I know all the stuff I did wrong in my first semester. For one, I've never been good at asking for help when I actually need it because I feel like I should be above it. But if I hadn't sucked up my pride and asked the business ethics professor what to do about the final, then I would have studied all the wrong stuff. Also, taking notes that weren't stupid probably would have helped. It took me until like November to start taking semi-decent notes, and I'm still not entirely sure how to or how you study them afterward. I never needed notes in high school, not even in my AP history classes. I've been reading a few guides, though. (Guess I've been studying how to study! Hahaha!) And last but not least, waiting until you have something intelligent to contribute in a class that requires participation is apparently ineffective, and you should say whatever pops into your brain to get points instead, but don't take it too far by being that girl who says "fuck" in class when she tries to argue her point because the professor does not appreciate that level of enthusiasm. (I sat by that girl. She was very opinionated.) I'm also going to look into getting some professional help with that high level of anxiety I always seem to experience, especially when it comes to tests.

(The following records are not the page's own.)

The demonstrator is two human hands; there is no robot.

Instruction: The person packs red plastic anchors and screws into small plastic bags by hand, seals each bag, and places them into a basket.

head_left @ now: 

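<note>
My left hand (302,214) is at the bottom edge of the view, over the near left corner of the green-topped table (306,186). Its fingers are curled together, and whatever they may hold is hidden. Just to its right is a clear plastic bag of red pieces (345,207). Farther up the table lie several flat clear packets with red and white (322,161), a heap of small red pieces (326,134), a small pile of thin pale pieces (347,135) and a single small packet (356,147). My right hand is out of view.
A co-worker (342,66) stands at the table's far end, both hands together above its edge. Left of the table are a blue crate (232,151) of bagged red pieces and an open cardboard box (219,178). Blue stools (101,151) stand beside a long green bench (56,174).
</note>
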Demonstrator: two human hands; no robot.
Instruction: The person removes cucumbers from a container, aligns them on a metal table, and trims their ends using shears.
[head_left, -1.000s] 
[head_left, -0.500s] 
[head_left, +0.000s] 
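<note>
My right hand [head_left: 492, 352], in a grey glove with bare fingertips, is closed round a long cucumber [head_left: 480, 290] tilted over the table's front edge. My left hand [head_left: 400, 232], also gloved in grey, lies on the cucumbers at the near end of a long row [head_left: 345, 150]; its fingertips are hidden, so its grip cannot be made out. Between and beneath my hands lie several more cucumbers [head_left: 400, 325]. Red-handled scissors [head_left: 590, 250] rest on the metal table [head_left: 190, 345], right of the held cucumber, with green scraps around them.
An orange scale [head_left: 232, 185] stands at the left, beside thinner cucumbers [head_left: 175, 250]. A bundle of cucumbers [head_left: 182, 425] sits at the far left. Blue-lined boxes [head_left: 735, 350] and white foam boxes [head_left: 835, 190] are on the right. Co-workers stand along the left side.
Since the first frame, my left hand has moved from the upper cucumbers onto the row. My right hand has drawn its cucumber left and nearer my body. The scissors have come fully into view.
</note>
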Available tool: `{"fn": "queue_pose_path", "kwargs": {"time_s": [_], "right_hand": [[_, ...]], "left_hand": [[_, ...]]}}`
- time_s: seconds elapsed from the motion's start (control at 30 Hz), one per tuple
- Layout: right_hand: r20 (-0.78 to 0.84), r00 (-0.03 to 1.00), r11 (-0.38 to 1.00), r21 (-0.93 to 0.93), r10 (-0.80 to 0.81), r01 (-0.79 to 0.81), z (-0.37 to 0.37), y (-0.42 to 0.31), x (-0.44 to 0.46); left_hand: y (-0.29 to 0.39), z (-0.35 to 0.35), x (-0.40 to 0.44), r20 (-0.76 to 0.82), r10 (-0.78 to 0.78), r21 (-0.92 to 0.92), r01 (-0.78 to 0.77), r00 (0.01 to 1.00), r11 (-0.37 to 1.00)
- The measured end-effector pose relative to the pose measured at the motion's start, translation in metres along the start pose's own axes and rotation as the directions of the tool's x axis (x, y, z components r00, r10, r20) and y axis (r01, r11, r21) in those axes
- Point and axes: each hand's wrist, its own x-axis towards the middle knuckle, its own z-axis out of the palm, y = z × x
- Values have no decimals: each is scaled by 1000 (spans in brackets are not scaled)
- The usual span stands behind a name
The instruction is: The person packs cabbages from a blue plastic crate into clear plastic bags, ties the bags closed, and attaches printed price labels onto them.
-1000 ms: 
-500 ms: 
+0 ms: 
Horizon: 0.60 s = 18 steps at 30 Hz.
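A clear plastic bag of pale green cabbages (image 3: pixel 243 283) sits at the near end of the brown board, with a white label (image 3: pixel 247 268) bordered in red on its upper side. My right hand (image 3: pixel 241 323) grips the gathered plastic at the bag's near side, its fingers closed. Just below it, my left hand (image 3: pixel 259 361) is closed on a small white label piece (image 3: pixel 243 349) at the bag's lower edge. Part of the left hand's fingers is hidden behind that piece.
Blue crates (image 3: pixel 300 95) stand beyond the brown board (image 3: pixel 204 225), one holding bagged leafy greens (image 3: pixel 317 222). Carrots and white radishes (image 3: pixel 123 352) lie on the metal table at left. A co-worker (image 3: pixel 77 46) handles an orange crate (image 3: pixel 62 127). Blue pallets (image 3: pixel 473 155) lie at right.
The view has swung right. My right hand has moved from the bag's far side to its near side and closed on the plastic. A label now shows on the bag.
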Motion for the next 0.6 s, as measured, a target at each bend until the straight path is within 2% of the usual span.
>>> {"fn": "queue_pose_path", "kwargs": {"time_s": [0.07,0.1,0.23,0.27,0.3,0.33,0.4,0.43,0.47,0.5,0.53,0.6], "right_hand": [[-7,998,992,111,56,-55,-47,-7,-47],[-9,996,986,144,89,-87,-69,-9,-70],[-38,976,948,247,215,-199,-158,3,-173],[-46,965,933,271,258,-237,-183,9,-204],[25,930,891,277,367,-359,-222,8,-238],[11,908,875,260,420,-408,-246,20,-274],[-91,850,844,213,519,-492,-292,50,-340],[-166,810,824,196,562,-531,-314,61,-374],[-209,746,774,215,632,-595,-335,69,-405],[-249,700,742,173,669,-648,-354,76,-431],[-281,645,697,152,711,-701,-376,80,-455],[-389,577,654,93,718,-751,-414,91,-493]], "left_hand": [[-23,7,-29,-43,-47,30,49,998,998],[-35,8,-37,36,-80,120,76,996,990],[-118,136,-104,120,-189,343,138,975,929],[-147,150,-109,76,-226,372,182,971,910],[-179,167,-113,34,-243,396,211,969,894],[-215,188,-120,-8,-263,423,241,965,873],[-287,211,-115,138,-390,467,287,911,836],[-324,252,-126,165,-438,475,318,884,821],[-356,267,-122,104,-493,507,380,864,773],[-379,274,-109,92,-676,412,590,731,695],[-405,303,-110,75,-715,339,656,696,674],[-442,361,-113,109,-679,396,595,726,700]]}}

I told Cute Blonde Girl about my New Years resolution to make better grades, so now I actually have to do it. Well, I have to do it anyway, but every time I tell her I'm going to do something, I feel a compulsion to actually do whatever it is I said to her that I was going to do. I'm too ashamed to tell her the details, though, because, I mean, who falls .1 below their requirement!? So all she knows is that I want to improve my GPA. I wish I had her kind of attitude. She's so sweet and positive, and she loves school. I've always hated school, and unfortunately, I think I probably always will, but it's not as bad when she's encouraging me. It's dumb and cheesy and you're all totally free to laugh at me for saying this, but this girl, she's like... my sunshine? Like, she just makes everything seem a little warmer and brighter, and also being so far away from her when we aren't at school seems really dark. I don't know. It made sense in my head.
I actually hadn't been worrying about my GPA for a little while until I found out my grandma was saying that stuff, and then I guess she just set it off again. I know it kind of seems like I'm overreacting since, after all, I'm only .1 behind what I need for the whole year, and I didn't really make any truly shitty grades in spite of my nonexistent study skills. I mean, if I made a 3.1 after not having any study skills for most of the semester, then surely if I maximize my potential, I can do better. I wish I could stop obsessing since there is nothing I can do about it for a week. I was fine until I was set off again, and now I've been obsessing ever since. But I've always been horrible at calming myself down.